**TASK TO CARRY OUT**
If a line in the data below contains the word "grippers", copy it out.
*** Begin section ***
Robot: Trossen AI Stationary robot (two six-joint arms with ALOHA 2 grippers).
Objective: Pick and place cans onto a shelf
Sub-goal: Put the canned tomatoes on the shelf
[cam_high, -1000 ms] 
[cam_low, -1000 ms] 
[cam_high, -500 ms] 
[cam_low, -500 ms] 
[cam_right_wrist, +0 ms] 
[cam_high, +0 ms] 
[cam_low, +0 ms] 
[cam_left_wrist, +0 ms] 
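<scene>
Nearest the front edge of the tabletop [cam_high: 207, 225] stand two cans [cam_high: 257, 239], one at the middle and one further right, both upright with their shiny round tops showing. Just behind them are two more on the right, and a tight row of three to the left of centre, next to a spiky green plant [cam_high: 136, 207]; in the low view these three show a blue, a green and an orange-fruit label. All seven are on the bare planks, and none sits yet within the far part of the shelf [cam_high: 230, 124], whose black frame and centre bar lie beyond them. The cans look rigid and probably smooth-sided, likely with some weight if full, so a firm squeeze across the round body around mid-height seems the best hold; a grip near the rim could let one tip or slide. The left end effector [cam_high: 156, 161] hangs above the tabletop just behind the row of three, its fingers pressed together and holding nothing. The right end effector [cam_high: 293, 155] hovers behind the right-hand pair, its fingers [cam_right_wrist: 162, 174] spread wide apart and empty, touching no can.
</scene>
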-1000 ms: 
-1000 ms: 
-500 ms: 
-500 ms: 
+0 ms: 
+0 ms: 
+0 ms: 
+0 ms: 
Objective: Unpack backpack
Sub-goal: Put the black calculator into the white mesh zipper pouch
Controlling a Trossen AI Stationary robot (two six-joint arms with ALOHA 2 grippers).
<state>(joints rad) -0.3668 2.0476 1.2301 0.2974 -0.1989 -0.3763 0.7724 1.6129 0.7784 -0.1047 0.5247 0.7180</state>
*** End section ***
**FINAL ANSWER**
Robot: Trossen AI Stationary robot (two six-joint arms with ALOHA 2 grippers).
Controlling a Trossen AI Stationary robot (two six-joint arms with ALOHA 2 grippers).

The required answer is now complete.